The house was beautifully restored by Bill Haight and is listed in the National Register of Historic Places. Deed and genealogical material below provide evidence for the original owner of this house.
“By these presents witnesseth that I William Livermore with my wife Elizabeth of Beverly in the County of Essex Have bargained & sold unto William Hooper of the same Town my house which I now live in with all ye out houses and appurtenances therewith belonging as an acre of ground with all the fences and apple trees except six apple trees and three plumb trees for ye said houses of land William Hooper is to pay or cause to be paid to William Livermore or his assignees the full and just sum of thirty five pounds in current pay as followeth, ten pounds in hand and twenty pounds in dry fish to Mrs. Brown or Nicholas Woodbery at or before the last of July next 1670. The wife of William Livermore hath paid to Captain Price one pound thirteen shillings & ten pence & ten pounds more (…..) in year 1674. The remainder of 35 to be paid to William Livermore when my wife doth surrender up to William Hooper or his assignees all ye house and land above mentioned upon ye last of September One Thousand Six Hundred & Seventy& do give him quiet possession our selves and assignees to warrant him against all opposite whatever.
–William Livermore (his mark), Elizabeth E. Livermore (her mark), first day of November, 1676 (Source: Salem Deeds site, book 11, page 236)
William Hopper sold to Joseph Corning, August 17, 1713; one and one half acres of upland in Beverly with house, barn and shop “bounded easterly by land of Dr.
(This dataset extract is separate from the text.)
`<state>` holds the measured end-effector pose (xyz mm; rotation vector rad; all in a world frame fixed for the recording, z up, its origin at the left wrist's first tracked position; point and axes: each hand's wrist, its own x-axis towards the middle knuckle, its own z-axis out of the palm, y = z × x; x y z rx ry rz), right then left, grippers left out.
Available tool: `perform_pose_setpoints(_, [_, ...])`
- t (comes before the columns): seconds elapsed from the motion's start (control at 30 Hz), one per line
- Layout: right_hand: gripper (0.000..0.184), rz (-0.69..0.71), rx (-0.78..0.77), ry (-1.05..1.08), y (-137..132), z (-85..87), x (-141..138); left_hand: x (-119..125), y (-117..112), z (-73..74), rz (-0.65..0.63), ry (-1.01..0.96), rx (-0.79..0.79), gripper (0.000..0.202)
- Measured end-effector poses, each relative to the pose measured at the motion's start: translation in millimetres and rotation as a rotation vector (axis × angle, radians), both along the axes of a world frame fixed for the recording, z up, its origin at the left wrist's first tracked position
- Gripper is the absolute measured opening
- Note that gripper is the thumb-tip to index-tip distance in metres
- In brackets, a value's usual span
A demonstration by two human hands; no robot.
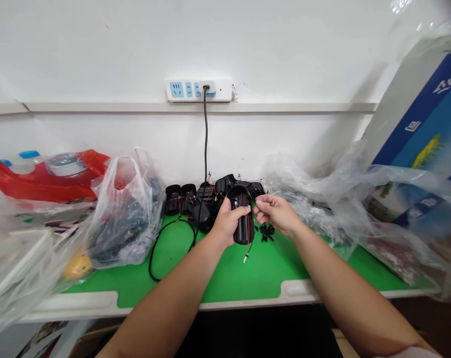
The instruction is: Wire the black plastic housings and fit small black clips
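My left hand [228,219] is wrapped around a black plastic housing [243,231], its thumb lying across the front. A thin red and black wire runs down the housing and ends in a small white connector [245,258] that dangles over the green mat. Just right of the housing is my right hand [272,211], with thumb and forefinger pinched together; whatever is between them is too small to make out. Below those fingers lies a little heap of small black parts [265,231]. More black housings [174,199] with red wires sit behind, against the wall.
A black cable [205,134] drops from the wall power strip [181,90] and loops on the green mat [218,278]. Plastic bags [121,219] and a red bag [28,181] crowd the left side. Clear plastic wrapping [344,199] and a large blue-and-white box [422,129] stand at the right.
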<state>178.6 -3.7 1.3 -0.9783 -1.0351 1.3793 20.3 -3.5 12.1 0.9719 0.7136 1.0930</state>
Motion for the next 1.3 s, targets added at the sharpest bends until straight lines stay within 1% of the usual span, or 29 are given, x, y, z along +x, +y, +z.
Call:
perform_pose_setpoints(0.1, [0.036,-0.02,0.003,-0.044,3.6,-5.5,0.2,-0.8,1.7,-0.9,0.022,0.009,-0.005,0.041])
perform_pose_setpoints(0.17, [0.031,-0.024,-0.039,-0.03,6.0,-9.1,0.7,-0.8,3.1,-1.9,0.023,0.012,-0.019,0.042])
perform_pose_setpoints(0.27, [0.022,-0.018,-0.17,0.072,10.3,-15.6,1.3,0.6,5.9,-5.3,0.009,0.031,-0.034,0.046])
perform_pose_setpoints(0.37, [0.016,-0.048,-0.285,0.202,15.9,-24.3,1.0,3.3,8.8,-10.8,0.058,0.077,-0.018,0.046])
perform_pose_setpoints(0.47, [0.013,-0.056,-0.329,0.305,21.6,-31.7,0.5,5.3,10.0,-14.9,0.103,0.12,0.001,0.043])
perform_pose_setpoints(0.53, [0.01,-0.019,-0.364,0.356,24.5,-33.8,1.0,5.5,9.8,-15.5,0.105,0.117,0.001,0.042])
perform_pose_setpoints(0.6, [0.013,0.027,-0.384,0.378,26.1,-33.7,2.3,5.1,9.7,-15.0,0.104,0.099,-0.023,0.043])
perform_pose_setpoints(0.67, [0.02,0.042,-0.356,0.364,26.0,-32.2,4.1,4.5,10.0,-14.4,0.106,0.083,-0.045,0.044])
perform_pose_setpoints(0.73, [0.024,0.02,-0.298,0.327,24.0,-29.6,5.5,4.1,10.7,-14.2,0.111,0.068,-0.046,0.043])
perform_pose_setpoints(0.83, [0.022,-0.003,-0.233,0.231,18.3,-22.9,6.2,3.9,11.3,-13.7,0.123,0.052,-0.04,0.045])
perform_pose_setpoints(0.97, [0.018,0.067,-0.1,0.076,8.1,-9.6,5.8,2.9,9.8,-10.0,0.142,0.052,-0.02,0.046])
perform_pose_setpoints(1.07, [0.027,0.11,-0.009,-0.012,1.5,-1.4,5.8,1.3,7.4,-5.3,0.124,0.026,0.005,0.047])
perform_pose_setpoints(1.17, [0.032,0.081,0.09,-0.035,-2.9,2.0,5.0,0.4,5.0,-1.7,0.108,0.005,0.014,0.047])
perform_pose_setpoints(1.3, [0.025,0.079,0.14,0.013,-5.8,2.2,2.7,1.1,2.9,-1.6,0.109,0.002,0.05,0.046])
Hale, southerly by land of Joseph Morgan, and westerly by the road.” (Source: Salem Deeds site, book 28, page 176.) Although the surname is spelled differently, this is the only Beverly land transfer listed for William Hopper or William Hooper in Beverly during the 1644 – 1799 period. There are no maps for the neighborhood during that time area, so we have no way to be sure that these deeds refer to the present house or land. (note: The Samuel Corning house in Beverly is also first period.)
William and Elizabeth (Houchin) Livermore had one daughter, Charity (1657-1700).
- In 1681 Charity married Lt. Thomas Wittridge (1657-1717), a descendant of William Whitredge (1596/97-1668) of Ipswich. William Whitteredge, age 36, a carpenter, came to America in 1635 on the “Elizabeth” with his wife Elizabeth, 30, and son Thomas, 10. He was in Ipswich, Mass. by 1637 and died in December 1668, probably in Ipswich.
- Thomas and Charity Wittridge had six children, William (1683-1726), Charity (1685-1734), Thomas Whittridge (1687- ), (1689-1755), Elizabeth (1691-1776) and Sarah (1693-1762).
- When she was 25 years of age, Sarah Whittredge married John Morgan (1693-1752), son of Samuel, Jr., and Sarah (Herrick) Morgan. John Morgan was a lieutenant at the siege of Louisbourg, the French citadel commanding the entrance to the St. Lawrence River. (*Note that the 1713 deed listed above shows sale of what is believed to be this house shows an abutter as Joseph Morgan.)
- Lt. Livermore Whittredge was born 1703 in Beverly and died July 28, 1773 in Beverly. He was the son of Thomas Whittredge, Jr. and Thomas, Jr.’s second wife, Sarah Herrick Morgan Whittredge.
This house is traditionally associated with Livermore Whittredge Sr. and Jr, who were members of the Committee of Correspondence and active privateers during the Revolutionary War. The brigantine Fanny, owned in part by Livermore Whittredge, on a voyage from Beverly for Hispaniola with a cargo of fish, was captured May 28, 1781 by the English brig Providence and taken into New York.
The last will and testament of Livermore Whittredge Sr.”yeoman” of Beverly, dated July 23, 1773, names “Mary my well beloved wife. “I Give to my Daughter Rebeckah Mansfield ye use of ye west chamber in my Dwelling house, To Live in for as Long as She Shall Continue a Widow.” The will names four sons — Thomas, William, Livermore, and John Whittredge — and four daughters: Mary Langdon, Rebeckah Mansfield (a widow), Hannah Dodge, and Charity Ford. On August 3, 1773, the will of Livermore Whittredge was presented for probate. His widow signed her own name “Mary Whittrage.” Inventory of the estate included “about 25 acres of homestead” in Beverly, plus other property, for a total of about 83 acres.(*Mary Whitteridge was the daughter of Thomas Gage of Beverly.)…………..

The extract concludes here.